3

I have a bz2 compressed binary (big endian) file containing an array of data. Uncompressing it with external tools and then reading the file in to Numpy works:

import numpy as np
dim = 3
rows = 1000
cols = 2000
mydata = np.fromfile('myfile.bin').reshape(dim,rows,cols)

However, since there are plenty of other files like this I cannot extract each one individually beforehand. Thus, I found the bz2 module in Python which might be able to directly decompress it in Python. However I get an error message:

dfile = bz2.BZ2File('myfile.bz2').read()
mydata = np.fromfile(dfile).reshape(dim,rows,cols)

>>IOError: first argument must be an open file

Obviously, the BZ2File function does not return a file object. Do you know what is the correct way read the compressed file?

1 Answer 1

5

BZ2File does return a file-like object (although not an actual file). The problem is that you're calling read() on it:

dfile = bz2.BZ2File('myfile.bz2').read()

This reads the entire file into memory as one big string, which you then pass to fromfile.

Depending on your versions of numpy and python and your platform, reading from a file-like object that isn't an actual file may not work. In that case, you can use the buffer you read in with frombuffer.

So, either this:

dfile = bz2.BZ2File('myfile.bz2')
mydata = np.fromfile(dfile).reshape(dim,rows,cols)

… or this:

dbuf = bz2.BZ2File('myfile.bz2').read()
mydata = np.frombuffer(dbuf).reshape(dim,rows,cols)

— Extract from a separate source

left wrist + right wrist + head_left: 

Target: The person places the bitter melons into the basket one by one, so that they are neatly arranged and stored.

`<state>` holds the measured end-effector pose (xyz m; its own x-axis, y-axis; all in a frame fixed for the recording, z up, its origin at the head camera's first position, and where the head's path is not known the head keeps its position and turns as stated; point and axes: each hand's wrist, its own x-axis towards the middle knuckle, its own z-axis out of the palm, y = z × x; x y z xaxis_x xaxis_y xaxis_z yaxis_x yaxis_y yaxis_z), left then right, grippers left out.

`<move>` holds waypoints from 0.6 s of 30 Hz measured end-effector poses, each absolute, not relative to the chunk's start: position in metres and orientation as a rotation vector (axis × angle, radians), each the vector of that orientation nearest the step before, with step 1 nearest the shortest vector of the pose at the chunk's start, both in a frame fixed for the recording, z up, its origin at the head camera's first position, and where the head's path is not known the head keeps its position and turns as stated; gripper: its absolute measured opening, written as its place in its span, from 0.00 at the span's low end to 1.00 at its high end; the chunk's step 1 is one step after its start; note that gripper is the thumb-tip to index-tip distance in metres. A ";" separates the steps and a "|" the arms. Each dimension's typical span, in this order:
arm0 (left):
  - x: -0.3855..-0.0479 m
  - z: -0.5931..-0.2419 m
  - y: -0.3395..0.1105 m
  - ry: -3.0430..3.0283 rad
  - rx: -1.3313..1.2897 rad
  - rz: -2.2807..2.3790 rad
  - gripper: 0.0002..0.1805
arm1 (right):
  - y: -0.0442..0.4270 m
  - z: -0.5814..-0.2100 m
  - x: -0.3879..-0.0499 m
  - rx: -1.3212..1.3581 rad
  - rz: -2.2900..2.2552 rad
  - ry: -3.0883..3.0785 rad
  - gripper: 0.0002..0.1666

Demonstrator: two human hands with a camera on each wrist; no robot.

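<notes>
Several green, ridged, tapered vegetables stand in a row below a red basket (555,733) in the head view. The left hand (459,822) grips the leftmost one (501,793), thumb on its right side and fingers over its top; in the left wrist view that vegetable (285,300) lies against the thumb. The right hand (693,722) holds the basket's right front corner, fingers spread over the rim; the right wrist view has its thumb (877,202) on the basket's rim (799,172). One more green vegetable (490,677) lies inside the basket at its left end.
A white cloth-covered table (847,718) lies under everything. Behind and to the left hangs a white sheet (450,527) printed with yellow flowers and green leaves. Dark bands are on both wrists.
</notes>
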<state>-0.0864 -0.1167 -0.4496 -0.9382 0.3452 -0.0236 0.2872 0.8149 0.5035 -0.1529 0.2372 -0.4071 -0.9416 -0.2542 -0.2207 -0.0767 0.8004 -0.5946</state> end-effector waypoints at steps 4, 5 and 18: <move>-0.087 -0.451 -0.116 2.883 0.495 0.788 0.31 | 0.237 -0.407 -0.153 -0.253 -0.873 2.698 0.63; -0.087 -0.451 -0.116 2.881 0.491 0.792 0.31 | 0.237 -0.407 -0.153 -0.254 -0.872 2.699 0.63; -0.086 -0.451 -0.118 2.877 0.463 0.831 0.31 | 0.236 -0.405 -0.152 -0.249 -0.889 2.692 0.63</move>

(Needless to say, there are a slew of other alternatives that might be better than reading the whole buffer into memory. But if your file isn't too huge, this will work.)

Sign up to request clarification or add additional context in comments.

3 Comments

frombuffer() doesn't seem to work in python2.7. It fails with AttributeError: 'ExFileObject' object has no attribute '__buffer__'. Any idea why?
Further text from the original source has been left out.